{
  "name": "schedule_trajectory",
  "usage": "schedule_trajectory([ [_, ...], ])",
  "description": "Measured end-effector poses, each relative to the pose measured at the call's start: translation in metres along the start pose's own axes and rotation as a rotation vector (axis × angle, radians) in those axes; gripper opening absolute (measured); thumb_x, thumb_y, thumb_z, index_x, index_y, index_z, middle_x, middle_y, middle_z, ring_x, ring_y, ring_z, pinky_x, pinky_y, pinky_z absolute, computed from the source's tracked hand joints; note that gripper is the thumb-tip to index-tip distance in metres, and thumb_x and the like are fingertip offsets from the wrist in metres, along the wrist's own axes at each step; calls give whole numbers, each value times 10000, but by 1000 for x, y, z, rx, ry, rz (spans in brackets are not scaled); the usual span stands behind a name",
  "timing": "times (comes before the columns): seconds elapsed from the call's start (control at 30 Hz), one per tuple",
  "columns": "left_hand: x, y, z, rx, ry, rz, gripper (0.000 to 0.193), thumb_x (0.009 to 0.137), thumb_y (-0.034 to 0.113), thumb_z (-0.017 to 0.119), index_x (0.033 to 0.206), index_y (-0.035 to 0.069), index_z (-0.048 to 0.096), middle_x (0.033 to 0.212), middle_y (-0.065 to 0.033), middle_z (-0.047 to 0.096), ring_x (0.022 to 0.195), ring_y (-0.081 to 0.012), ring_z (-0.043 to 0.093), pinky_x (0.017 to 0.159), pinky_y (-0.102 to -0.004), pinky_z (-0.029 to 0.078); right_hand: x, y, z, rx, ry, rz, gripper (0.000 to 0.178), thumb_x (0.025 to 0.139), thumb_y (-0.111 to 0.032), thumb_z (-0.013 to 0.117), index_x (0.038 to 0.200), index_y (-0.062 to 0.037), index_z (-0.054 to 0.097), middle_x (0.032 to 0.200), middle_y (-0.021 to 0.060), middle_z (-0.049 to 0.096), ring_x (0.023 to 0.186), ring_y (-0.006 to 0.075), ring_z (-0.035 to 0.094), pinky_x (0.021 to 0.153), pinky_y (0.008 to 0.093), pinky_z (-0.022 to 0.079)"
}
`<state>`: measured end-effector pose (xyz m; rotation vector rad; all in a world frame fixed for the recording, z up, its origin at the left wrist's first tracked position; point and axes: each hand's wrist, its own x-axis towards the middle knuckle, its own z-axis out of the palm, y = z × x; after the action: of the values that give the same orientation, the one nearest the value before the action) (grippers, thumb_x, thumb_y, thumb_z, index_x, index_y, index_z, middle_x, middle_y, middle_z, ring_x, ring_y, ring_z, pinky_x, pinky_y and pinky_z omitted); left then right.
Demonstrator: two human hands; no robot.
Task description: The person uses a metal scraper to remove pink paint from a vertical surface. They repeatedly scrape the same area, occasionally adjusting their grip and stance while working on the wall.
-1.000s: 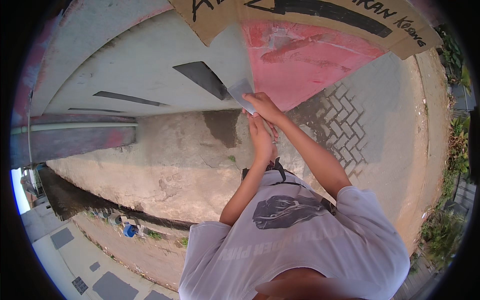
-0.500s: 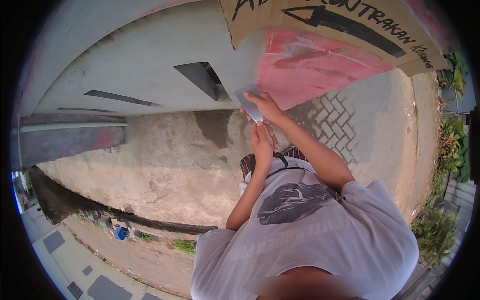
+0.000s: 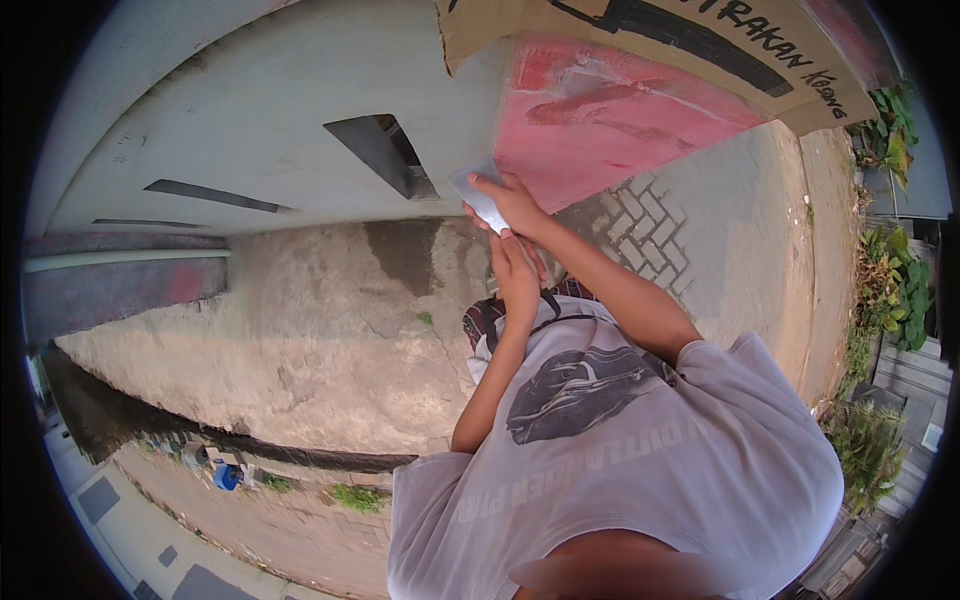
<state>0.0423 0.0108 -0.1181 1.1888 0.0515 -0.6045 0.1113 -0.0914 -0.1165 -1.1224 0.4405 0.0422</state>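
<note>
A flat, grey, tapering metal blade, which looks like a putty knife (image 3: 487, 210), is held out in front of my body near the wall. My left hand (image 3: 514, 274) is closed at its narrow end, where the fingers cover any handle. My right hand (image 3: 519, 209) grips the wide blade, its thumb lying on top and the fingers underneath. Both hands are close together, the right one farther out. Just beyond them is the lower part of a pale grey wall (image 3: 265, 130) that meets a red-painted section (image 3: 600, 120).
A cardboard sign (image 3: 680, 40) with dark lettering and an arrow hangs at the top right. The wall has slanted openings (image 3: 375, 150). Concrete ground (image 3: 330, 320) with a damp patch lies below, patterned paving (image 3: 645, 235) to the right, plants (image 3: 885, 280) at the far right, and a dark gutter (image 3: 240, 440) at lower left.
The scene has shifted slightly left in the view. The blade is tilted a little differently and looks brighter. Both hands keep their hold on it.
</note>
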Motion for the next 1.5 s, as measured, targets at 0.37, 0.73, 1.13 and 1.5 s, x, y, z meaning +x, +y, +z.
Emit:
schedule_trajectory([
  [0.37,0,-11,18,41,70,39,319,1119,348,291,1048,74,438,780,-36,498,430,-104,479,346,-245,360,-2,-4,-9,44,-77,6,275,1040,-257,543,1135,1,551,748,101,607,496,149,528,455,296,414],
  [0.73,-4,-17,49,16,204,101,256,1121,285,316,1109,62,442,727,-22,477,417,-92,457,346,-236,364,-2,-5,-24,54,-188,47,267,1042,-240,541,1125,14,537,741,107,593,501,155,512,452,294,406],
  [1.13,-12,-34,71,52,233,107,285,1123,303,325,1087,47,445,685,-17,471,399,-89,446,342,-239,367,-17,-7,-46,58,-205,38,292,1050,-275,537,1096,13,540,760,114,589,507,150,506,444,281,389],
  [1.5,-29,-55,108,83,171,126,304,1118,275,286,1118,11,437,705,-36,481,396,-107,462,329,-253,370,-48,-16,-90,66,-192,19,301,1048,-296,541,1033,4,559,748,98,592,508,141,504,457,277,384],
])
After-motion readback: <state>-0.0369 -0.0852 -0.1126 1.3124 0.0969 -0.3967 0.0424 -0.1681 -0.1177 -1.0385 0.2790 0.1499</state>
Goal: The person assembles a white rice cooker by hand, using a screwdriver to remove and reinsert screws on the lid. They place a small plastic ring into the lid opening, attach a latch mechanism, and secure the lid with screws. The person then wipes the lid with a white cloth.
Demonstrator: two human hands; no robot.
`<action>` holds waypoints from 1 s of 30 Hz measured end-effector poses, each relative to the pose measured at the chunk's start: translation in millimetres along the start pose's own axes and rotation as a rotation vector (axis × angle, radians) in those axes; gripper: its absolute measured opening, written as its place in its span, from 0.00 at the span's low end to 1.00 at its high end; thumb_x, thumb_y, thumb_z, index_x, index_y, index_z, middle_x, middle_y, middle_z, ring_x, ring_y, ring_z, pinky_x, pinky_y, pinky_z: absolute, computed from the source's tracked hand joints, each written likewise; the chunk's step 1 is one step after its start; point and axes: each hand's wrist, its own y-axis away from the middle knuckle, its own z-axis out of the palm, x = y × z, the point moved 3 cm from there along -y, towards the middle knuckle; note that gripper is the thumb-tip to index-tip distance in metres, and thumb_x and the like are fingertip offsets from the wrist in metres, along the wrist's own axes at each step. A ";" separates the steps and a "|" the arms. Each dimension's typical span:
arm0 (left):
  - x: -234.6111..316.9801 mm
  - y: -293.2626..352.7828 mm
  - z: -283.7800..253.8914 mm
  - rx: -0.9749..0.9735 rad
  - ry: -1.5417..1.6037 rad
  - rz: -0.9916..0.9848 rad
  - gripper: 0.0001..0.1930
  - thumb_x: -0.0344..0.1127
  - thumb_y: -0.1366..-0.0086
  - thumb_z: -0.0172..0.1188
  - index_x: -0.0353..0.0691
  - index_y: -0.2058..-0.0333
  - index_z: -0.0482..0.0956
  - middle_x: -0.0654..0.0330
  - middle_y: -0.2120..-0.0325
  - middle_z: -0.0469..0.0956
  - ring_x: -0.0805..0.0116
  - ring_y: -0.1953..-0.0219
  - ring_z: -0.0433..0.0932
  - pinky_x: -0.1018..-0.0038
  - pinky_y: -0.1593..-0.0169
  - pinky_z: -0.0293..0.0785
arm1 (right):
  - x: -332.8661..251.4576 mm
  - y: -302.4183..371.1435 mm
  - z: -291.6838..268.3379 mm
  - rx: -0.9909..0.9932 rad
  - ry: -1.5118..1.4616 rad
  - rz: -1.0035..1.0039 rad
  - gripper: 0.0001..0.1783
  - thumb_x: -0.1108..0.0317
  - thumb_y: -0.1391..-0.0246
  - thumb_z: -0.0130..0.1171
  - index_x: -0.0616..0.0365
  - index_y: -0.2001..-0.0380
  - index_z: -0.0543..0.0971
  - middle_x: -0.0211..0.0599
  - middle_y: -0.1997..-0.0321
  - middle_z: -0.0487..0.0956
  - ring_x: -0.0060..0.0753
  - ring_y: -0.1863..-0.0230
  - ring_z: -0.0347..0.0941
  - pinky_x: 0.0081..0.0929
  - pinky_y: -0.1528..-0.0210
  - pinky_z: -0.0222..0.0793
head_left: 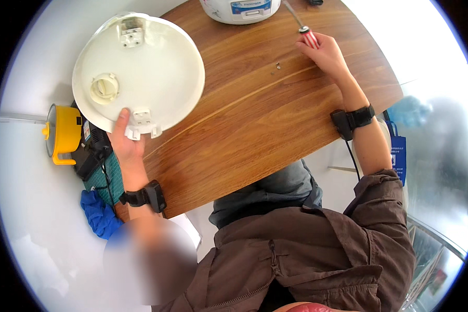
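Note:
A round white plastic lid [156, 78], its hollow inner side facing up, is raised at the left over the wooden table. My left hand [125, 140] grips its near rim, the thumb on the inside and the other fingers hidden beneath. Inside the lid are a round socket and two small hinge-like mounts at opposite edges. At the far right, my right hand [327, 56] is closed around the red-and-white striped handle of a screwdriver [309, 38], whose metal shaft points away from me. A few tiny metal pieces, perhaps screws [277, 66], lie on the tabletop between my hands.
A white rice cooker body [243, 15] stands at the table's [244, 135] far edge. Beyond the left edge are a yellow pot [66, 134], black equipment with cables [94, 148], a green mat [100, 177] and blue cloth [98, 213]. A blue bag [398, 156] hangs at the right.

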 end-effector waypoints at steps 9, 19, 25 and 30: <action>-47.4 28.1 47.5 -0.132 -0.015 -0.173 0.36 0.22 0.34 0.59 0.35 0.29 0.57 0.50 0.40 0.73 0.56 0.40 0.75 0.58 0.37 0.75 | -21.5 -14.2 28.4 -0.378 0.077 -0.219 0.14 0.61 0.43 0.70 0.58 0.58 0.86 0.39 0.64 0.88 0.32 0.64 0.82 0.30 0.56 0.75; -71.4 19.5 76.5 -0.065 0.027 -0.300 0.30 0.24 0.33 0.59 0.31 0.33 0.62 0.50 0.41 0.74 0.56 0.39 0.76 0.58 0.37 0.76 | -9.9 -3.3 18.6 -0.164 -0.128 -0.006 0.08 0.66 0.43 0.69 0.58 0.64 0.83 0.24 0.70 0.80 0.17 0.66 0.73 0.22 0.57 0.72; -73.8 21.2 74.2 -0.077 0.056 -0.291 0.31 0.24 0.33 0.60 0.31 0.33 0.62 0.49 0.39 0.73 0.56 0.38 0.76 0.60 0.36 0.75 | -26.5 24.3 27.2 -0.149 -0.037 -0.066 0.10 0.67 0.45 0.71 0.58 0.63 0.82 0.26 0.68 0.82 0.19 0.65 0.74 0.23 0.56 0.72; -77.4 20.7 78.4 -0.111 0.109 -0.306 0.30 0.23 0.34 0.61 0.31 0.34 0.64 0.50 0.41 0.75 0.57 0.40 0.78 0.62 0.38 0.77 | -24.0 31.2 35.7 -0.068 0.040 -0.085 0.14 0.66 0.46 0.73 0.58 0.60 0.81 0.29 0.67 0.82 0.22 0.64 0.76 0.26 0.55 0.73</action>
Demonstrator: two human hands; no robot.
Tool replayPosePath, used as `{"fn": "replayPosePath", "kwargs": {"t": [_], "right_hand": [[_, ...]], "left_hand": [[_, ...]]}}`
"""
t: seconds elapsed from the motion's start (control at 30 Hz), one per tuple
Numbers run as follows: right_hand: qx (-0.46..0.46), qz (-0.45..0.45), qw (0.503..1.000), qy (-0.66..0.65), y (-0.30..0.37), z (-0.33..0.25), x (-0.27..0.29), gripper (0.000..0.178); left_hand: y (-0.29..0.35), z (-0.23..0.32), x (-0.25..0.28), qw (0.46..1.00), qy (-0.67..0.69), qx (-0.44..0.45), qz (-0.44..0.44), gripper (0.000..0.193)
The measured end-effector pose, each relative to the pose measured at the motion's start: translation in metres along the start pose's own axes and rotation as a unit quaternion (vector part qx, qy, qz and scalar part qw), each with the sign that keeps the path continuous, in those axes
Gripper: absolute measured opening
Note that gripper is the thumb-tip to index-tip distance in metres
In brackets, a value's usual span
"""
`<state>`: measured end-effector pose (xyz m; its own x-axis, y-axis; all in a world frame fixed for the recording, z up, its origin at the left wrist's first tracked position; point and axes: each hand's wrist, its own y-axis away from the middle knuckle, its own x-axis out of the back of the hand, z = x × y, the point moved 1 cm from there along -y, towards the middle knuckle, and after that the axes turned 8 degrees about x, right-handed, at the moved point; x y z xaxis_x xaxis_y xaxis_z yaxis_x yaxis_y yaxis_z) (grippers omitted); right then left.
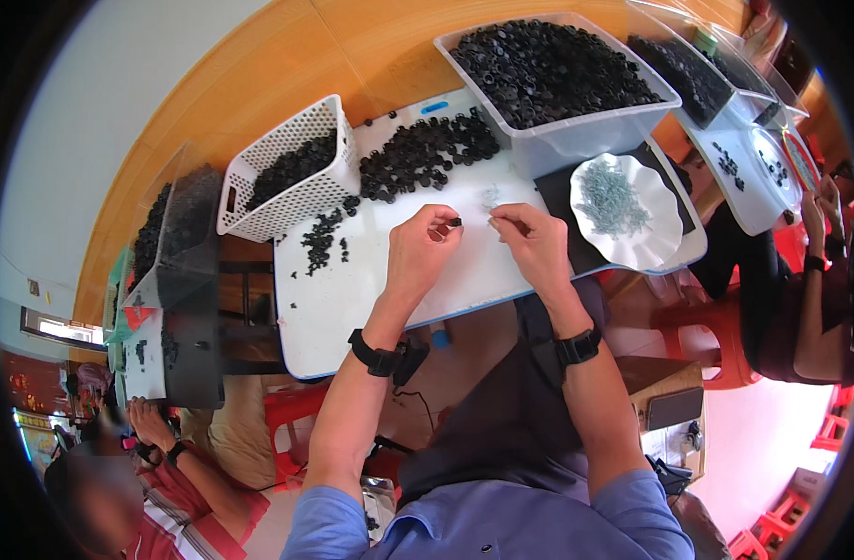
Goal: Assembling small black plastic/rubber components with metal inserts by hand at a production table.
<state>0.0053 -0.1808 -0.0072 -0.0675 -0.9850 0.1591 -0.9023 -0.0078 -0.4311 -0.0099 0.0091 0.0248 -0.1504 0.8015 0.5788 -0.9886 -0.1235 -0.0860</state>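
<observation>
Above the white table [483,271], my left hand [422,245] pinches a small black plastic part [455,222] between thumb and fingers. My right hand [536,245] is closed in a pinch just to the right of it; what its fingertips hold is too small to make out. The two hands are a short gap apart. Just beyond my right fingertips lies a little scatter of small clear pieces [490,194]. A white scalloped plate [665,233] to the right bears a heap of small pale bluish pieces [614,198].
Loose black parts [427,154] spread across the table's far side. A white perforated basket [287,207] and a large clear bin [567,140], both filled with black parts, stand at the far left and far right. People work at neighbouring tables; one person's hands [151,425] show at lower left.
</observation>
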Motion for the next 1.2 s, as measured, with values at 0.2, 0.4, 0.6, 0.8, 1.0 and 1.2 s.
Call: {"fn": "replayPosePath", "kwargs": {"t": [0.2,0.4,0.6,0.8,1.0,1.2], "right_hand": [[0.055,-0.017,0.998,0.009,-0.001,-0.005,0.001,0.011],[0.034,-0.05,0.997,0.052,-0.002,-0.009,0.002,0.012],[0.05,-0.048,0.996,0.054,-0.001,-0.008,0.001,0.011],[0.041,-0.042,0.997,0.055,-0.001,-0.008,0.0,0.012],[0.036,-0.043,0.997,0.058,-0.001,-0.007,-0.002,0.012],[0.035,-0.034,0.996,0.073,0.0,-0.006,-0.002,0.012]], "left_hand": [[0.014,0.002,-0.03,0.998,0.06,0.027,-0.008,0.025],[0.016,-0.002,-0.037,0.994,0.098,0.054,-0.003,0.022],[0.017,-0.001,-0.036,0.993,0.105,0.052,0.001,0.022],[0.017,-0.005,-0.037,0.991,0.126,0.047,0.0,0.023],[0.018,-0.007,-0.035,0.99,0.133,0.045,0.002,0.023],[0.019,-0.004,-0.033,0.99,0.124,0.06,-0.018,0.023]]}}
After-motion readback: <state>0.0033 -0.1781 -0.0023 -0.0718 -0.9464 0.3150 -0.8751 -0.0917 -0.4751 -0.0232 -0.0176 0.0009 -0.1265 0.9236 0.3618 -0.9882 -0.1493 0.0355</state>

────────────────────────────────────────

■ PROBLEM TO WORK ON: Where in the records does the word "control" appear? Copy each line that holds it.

■ ANSWER TO THIS PROBLEM:
  "timing": "times (comes before the columns): seconds elapsed from the call's start (control at 30 Hz), one per tuple",
t: seconds elapsed from the motion's start (control at 30 Hz), one per tuple

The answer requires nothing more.